男女羞羞视频在线观看,国产精品黄色免费,麻豆91在线视频,美女被羞羞免费软件下载,国产的一级片,亚洲熟色妇,天天操夜夜摸,一区二区三区在线电影
US EUROPE AFRICA ASIA 中文
World / Europe

LinkedIn, Airbnb match refugees with jobs, disaster survivors with rooms

(Agencies) Updated: 2016-05-18 13:28

LinkedIn, Airbnb match refugees with jobs, disaster survivors with rooms

A group of migrants and refugees who stayed in Idomeni makeshift camp walks through a field in attempt to cross the Greek-Macedonian border near the village of Evzoni, Greece, May 12, 2016. [Photo/Agencies]

LONDON - As the refugee crisis was unfolding in Europe last year, the social impact team at professional networking site LinkedIn had an idea: why not use its expertise to connect the new arrivals with companies willing to employ them?

Early this year, LinkedIn launched "Welcome talent", a micro-site in English and Arabic that puts migrants to Sweden - which took in 163,000 asylum seekers in 2015 - in touch with local companies offering internships and jobs.

The Silicon Valley tech firm is exploring the potential to expand the pilot project, which advertizes some 400 jobs, and says it was not a one-off.

Using its assets of data and human capital, LinkedIn has also taken up a matchmaking role in connecting experts with organisations involved in response to disasters such as earthquakes, when the need for professionals peaks.

"We're really focused on using what LinkedIn is already good at," said Maryam Ghofraniha, the company's head of global partnerships.

"We can't respond to every single disaster that takes place every day and we're likely to get involved where LinkedIn's core strength is going to make an impact."

How technology can be put to better use to improve crisis response will be a key theme at the World Humanitarian Summit in Istanbul next week, where a Global Alliance for Humanitarian Innovation will be launched.

LinkedIn is not the only company in the technology sector offering its business strengths in support of emergency aid.

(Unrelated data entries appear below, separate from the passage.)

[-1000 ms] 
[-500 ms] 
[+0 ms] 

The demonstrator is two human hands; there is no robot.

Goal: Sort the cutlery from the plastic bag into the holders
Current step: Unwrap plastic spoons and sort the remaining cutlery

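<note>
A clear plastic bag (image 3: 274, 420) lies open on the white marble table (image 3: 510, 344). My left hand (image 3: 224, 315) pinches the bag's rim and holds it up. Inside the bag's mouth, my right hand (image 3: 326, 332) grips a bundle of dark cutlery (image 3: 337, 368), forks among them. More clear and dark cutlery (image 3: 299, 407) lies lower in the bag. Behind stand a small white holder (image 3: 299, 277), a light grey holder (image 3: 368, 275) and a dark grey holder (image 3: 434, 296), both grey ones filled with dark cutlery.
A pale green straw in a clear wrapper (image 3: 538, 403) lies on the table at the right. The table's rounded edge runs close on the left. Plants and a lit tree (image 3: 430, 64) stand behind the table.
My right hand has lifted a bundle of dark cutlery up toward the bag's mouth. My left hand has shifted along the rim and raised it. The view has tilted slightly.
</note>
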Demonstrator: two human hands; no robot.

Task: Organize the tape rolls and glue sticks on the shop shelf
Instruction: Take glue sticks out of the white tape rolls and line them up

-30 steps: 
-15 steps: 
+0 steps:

In 2013, apartment-letting website Airbnb launched a tool allowing its hosts to offer free accommodation to disaster survivors and people aiding them. It was recently used to help those affected by April's earthquakes in Japan and Ecuador.

"We try to activate it within the first 24 to 72 hours of an event," said Kellie Bentz, Airbnb's head of global disaster relief. "We're still working through our process because we basically want enhancements to the product."

AID WORKERS AND TECH ENTREPRENEURS

The tech sector's push to improve and innovate attracted the attention of the UN Office for the Coordination of Humanitarian Affairs (OCHA).

"We are serving people but coming from a different angle," Alexandra Sicotte-Levesque, OCHA's global adviser on community engagement, told the Thomson Reuters Foundation.

Often aid agencies approach the people they help as recipients rather than customers. "So I think we have a lot to learn from the private sector," she added.

While aid workers and tech entrepreneurs often don't speak the same language, OCHA hopes that collaborating with Silicon Valley high-flyers will bring something new to the way humanitarians operate: an open mindset that delivers what people really need when a crisis hits.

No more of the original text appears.